With the disciplined gracefulness of a conductor and a simmering undercurrent of fury, he raises his hand and ceremoniously signals with one sharp move of his hand that Deafheaven is now in command.
Instantaneously the band erupts and unleashes a thunderous blast of torpedo guitars that pierce your skull. The evening’s hour-long set is dedicated to showcasing their most recent album, New Bermuda, which they plow through without theatrics or any form of sensationalism. Watching Clarke is unsettling at times. He moves like an animal on stage; restless, alert, hyper-vigilant. He seems used to a much tougher crowd than the one that’s turned up this Monday evening at Tavastia in Helsinki. His presence is both invading and electrifying as he places a piercing stare on you. He reaches out his hands towards the audience, like he wants you to feel every word that he’s saying.

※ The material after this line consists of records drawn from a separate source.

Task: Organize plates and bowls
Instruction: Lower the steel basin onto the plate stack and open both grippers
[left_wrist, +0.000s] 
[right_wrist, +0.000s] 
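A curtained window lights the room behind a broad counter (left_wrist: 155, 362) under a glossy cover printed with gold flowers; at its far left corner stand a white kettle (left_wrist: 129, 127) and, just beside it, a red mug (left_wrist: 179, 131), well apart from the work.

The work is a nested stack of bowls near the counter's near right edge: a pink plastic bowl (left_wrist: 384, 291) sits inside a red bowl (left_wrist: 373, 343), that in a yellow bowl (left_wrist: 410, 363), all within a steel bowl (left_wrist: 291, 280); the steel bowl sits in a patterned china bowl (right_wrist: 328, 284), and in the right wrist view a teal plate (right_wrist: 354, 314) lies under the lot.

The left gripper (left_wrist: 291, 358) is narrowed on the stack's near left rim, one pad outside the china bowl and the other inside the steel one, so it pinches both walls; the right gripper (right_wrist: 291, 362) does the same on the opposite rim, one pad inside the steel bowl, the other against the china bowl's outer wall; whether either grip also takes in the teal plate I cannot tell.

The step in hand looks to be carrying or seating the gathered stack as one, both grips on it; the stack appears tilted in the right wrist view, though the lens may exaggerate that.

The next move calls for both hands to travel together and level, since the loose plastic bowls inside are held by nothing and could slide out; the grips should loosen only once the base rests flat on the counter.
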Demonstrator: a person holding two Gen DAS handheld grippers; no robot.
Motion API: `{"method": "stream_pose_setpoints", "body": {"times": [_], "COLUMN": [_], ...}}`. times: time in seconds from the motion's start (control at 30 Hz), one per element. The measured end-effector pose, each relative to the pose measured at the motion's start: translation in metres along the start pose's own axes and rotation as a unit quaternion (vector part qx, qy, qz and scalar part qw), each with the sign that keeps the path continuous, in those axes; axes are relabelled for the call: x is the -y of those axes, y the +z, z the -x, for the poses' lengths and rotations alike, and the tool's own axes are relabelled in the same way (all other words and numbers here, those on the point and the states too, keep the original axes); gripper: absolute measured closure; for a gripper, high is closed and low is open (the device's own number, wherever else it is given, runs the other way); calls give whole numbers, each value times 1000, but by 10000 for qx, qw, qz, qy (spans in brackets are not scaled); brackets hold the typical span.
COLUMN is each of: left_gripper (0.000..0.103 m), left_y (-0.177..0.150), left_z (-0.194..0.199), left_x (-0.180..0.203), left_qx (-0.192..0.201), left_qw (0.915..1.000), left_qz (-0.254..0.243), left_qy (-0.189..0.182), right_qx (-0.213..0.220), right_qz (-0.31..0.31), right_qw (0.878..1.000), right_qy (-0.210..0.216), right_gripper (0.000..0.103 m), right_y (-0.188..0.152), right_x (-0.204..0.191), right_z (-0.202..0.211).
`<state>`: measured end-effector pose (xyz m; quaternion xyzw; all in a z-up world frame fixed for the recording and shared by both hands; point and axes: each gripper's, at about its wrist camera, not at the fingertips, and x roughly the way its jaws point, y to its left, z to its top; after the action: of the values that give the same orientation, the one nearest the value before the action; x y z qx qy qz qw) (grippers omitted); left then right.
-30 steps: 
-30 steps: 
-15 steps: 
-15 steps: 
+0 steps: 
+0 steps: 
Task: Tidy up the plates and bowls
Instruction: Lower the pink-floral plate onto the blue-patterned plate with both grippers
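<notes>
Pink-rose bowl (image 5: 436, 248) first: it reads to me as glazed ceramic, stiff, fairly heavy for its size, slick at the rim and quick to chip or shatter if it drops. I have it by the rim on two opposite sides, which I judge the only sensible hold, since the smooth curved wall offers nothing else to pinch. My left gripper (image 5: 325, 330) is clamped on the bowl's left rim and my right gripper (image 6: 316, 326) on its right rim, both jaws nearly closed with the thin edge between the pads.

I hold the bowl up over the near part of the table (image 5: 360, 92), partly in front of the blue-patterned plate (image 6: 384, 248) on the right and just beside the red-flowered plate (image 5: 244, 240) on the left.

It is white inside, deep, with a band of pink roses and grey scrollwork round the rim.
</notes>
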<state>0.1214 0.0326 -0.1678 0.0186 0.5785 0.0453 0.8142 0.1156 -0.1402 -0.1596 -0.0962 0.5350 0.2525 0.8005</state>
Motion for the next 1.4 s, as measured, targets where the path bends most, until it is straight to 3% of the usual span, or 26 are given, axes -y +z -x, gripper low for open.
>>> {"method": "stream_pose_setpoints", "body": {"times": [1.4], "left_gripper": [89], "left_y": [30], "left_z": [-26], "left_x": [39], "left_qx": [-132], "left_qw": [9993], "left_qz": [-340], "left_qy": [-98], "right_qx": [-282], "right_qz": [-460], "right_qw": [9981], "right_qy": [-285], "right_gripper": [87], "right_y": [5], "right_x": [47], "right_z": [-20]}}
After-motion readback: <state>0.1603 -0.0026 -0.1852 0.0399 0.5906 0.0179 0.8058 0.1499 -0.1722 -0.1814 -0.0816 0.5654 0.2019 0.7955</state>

It’s been five years since Deafheaven last played Helsinki and in that time they’ve grown into one of the most genre defining and critically acclaimed metal bands of today. Their take on black metal has made the metal community stop and turn, some with hesitation but most in awe. All the initial hype that surrounded Deafheaven might have done them a disservice in the beginning, as if they were nothing but a gateway band in to harder metal. But it never prevented them from gaining momentum.
Since their 2011 debut Roads to Judah, the San Fransisco group has systematically silenced everyone who would shrug them off as not being metal enough, or slapped the “hipster metal” label on them. While a label which they have been instrumental in redefining, it’s one that will hopefully soon be ultimately eradicated from the discussions surrounding their music.
“You guys have some water? It’s pretty hot in here”, Clarke asks the audience in between songs. He seems genuinely curious as to how we haven’t all fallen to the floor in pure exhaustion. A valid concern.
I can’t help view it as a form of peace-offering, as he throws a water bottle into the audience. It lands in the hands of the guy who’s been pressed against the stage all along, who later on delivers the first punch which sets off the evening’s only mosh pit. Appropriately erupting within the first explosive seconds of “Sunbather”, during the encore.
Everyone around me seem to be in the same cathartic state of mind while Deafheaven cradle us to the comforting sounds of Dreamhouse. “I want to dream”, Clarke screams. It’s a call to action. Deafheaven is at home in that borderland between heaven and hell, light and dark, conscious and unconscious, dream and reality. Perhaps that’s why they draw you in so completely, as if you’re balancing on the edge alongside them, with your eyes closed.